On an inverted microscope, Fura-2 AM was excited alternately at 340 and 380 nm and emissions captured at 510 nm with a CCD camera. Images were analysed offline to quantify changes in [Ca2+]i. Initial experiments on single cells showed calcium responses in different cells were synchronised, thus all cells within the area of interest were analysed as one unit.

Dose-responses curves were obtained by adding 1, 10, 100, 300 or 1000 μM ATP. In HUVEC from 6 donors we verified the [Ca2+]i response to ATP was mediated via P2 receptors, by challenging with ATP (10 μM) after suramin (100 μM). The effect of hypoxia was tested by switching from normoxia to hypoxia for 4 min. The effect of ATP (10 μM) in hypoxia was also tested.

ATP visualisation

HUVEC seeded on glass coverslips were incubated for 60 min at 37 °C with quinacrine (0.5 μM) which labels ATP [16,27,28]. DAPI was applied to stain nuclei and cells were examined with a confocal microscope.

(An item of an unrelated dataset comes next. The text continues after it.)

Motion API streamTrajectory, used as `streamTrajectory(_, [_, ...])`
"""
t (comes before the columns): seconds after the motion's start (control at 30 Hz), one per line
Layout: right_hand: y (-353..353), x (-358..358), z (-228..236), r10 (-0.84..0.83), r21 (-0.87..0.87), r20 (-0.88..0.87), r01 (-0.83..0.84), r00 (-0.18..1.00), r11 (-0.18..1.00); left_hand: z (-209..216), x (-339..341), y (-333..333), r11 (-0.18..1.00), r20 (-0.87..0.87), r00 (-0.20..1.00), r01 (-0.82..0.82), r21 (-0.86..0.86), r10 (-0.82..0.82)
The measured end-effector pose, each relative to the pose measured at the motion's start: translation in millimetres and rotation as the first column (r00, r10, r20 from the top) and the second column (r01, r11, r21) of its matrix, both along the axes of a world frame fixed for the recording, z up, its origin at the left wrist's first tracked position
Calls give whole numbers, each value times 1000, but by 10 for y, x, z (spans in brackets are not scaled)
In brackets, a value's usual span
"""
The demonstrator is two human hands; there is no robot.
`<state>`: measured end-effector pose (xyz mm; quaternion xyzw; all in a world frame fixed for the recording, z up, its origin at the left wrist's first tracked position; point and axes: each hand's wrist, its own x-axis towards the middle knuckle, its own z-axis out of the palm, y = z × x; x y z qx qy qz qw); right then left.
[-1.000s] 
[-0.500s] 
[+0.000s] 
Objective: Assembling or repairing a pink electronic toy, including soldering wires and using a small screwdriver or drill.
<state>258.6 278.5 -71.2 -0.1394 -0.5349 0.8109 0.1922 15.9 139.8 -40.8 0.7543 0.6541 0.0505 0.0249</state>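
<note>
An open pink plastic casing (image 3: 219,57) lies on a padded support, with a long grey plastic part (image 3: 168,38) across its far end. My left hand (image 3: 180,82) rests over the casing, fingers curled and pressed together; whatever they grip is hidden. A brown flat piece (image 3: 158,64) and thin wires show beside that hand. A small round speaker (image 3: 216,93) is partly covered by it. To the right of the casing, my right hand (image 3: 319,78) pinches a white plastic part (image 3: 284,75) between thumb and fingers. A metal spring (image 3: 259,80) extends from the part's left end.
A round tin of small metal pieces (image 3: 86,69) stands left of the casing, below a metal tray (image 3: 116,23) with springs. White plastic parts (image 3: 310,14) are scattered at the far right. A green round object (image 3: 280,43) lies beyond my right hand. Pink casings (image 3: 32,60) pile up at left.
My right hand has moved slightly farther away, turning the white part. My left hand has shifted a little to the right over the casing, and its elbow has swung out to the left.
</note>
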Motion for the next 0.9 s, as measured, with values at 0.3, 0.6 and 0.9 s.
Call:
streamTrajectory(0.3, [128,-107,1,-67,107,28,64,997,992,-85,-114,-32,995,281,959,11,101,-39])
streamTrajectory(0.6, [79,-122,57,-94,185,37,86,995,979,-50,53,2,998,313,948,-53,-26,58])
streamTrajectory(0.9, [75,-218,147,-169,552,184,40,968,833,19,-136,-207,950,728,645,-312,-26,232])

HUVEC were incubated in either normoxia or hypoxia for 60 min and then viewed with UV epi-illumination (excitation at 494 nm, emission captured at 518 nm) or bright field illumination. In addition, HUVEC were incubated in brefeldin A (10 μM), monensin (100 μM), or vehicle (1:1000 DMSO) for 60 min, labeling with quinacrine (30 μM) for a further 5 min. All comparisons were made between cells of the same donor, at identical exposure time and gain settings.

Statistical analysis

Data are expressed as mean ± S.E.M. Comparisons were made by using Student's unpaired t-test, or repeated measures ANOVA and post hoc Fisher PLSD tests were used to compare effects of different pharmacological agents and their vehicle. P < 0.05 was considered significant.

Results

Effect of hypoxia on ATP release from HUVEC

In normoxia, HUVEC constitutively released ATP from apical and basolateral surfaces (P < 0.05 or 0.001: Fig. 1). Allowing for the volume of apical and basolateral compartments (200; 700 μl respectively), apical release was ∼5-fold greater than basolateral release. Hypoxia increased ATP release by ∼6-fold and 3-fold from apical and basolateral surfaces respectively, absolute amounts being ∼10-fold greater from apical surface.

Fig. 1

Effect of hypoxia on ATP release from apical and basolateral surfaces of HUVEC. Columns show mean ± SEM; *, ***: hypoxia vs normoxia; P < 0.05, <0.01 respectively (n = 9, N = 3 in each case; n: number of inserts, N: number of donors). Note different scales for ordinates.

Vesicular transport inhibition with brefeldin A, or monensin decreased constitutive release (P < 0.05) and abolished hypoxia-induced release of ATP from apical and basolateral surfaces (P < 0.05 or 0.001: Fig. 2A). Inhibition of PI3K and ROCK with LY294002 or Y27632 did not affect constitutive ATP release, but abolished hypoxia-induced ATP release from both surfaces (P < 0.05 or 0.001: Fig. 2B). Vehicle did not affect ATP release (data not shown).

Fig. 2

Effect of pharmacological antagonists on constitutive and hypoxia-induced ATP release from HUVEC. Effects of vesicular transport inhibition with brefeldin A or monensin (A), and effects of PI3K and ROCK inhibition with LY294002 or Y27632 (B). In each case, apical: left, basolateral: right. Hypoxia-induced ATP release in absence and presence of inhibitors shown in black and hatched columns respectively. All data are shown as % of constitutive release in normoxia (mean ± SEM). §, §§§: hypoxia vs normoxia; P < 0.05, P < 0.001 respectively, *, ***: vs normoxic or hypoxic control; P < 0.05, 0.01 respectively (n = 18, N = 6 in each case; n = number of inserts, N: number of donors).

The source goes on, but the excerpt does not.